Speakers



Keynotes

Prof Lei Chen , Hong Kong University of Science and Technology

Bio: Lei Chen has BS degree in computer science and engineering from Tianjin University, Tianjin, China, MA degree from Asian Institute of Technology, Bangkok, Thailand, and PhD in computer science from the University of Waterloo, Canada. He is a chair professor in the Department of Computer Science and Engineering, Hong Kong University of Science and Technology (HKUST). Currently, Prof. Chen serves as the head of Data Science and Analytic trust at HKUST (GZ), director of Big Data Institute at HKUST, director of HKUST MOE/MSRA Information Technology Key Laboratory. Prof. Chen’s research interests include human-powered machine learning, crowdsourcing, Blockchain, graph data analysis, probabilistic and uncertain databases and time series and multimedia databases. Prof. Chen got the SIGMOD Test-of-Time Award in 2015.The system developed by Prof. Chen’s team won the excellent demonstration award in VLDB 2014. Prof. Chen has served as VLDB 2019 PC Co-chair and Editor-in-Chief of VLDB Journal. Currently, Prof. Chen serves as Editor-in-Chief of IEEE Transaction on Data and Knowledge Engineering and PC Co-chairs of IEEE Conference on Data Engineering (ICDE 2023). He is an IEEE Fellow, ACM Distinguished Member and an executive member of the VLDB endowment.

Title: Data Management for Effective and Efficient Deep Learning

Abstract: In recent years, deep learning (DL) has significantly penetrated and has been widely adopted in various fields of application, including facial recognition, strategy games (AlphaGo and Texas hold'em) and question answering. However, the effectiveness of the models and efficiency of the training process strongly depend on how well the associated data is managed. It is very challenging to train an effective deep learning-based image classifier without properly labelled training data. Furthermore, training efficiency is severely affected by a large amount of training data, complex structures of the models and tones of hyper parameters. A lack of validation for result data and explanation also seriously affect the applicability of trained models. In this talk, I will discuss three issues on how to manage data for effective and efficient deep learning: 1) how to prepare data for effective DL, which includes data extraction and integration as well as data labelling; 2) how to reduce the training time with data compression, computation graph optimization and tensor program reuse, and 3) how to conduct explanation to make the model robust and transparent. Some future work will be highlighted at the end.
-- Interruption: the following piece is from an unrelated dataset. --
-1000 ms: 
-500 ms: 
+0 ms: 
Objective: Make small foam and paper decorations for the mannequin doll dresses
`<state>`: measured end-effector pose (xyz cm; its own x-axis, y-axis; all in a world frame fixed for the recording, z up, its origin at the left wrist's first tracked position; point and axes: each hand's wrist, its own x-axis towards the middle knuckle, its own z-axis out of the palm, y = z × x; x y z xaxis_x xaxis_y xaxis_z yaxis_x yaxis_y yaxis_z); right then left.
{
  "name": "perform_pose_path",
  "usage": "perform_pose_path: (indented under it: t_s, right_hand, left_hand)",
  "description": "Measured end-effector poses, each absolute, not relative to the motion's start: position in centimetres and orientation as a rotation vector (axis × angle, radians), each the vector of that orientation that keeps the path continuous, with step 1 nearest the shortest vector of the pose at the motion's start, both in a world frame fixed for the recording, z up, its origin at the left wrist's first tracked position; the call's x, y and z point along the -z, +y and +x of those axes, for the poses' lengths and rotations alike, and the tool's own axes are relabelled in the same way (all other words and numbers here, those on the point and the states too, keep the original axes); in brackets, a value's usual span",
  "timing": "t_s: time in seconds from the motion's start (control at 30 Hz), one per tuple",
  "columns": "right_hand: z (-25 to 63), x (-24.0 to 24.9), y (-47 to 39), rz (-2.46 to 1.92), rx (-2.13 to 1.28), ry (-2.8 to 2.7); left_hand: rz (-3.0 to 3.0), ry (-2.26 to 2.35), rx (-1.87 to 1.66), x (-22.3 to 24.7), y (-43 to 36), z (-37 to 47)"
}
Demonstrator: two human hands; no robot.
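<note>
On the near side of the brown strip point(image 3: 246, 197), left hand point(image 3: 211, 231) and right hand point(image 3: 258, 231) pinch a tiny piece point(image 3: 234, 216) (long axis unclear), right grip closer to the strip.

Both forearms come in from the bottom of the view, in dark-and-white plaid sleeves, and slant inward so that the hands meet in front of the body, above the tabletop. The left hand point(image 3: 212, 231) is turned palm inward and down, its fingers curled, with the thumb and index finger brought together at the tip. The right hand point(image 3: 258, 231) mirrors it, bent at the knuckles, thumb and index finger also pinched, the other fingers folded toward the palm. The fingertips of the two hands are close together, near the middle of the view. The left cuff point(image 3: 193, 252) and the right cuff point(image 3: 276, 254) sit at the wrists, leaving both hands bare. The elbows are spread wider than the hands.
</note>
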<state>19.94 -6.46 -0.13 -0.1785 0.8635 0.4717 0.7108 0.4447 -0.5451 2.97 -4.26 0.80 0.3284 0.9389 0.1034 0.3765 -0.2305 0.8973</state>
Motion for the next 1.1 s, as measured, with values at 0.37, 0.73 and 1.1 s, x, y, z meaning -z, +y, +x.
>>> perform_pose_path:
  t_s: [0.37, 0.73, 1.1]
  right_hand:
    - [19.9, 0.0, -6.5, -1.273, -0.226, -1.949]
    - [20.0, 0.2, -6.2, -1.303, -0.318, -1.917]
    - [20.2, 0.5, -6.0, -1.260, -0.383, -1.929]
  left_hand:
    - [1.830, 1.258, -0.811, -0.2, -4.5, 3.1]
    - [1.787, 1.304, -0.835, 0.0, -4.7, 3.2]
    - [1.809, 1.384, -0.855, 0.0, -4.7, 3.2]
Dr Divesh Srivastava, AT&T

Bio: Divesh Srivastava is the Head of Database Research at AT&T. He is a Fellow of the ACM, the President of the VLDB Endowment, co-chair of the ACM Publications Board, and on the Board of Directors of the Computing Research Association. He has served as PC co-chair of many international conferences including SIGMOD 2021, VLDB 2020 (Industrial), SIGMOD 2020 (Industrial), and ICDE 2019. He has presented keynote talks at several international conferences, and his research interests and publications span a variety of topics in data management. He received his Ph.D. from the University of Wisconsin, Madison, USA, and his Bachelor of Technology from the Indian Institute of Technology, Bombay, India.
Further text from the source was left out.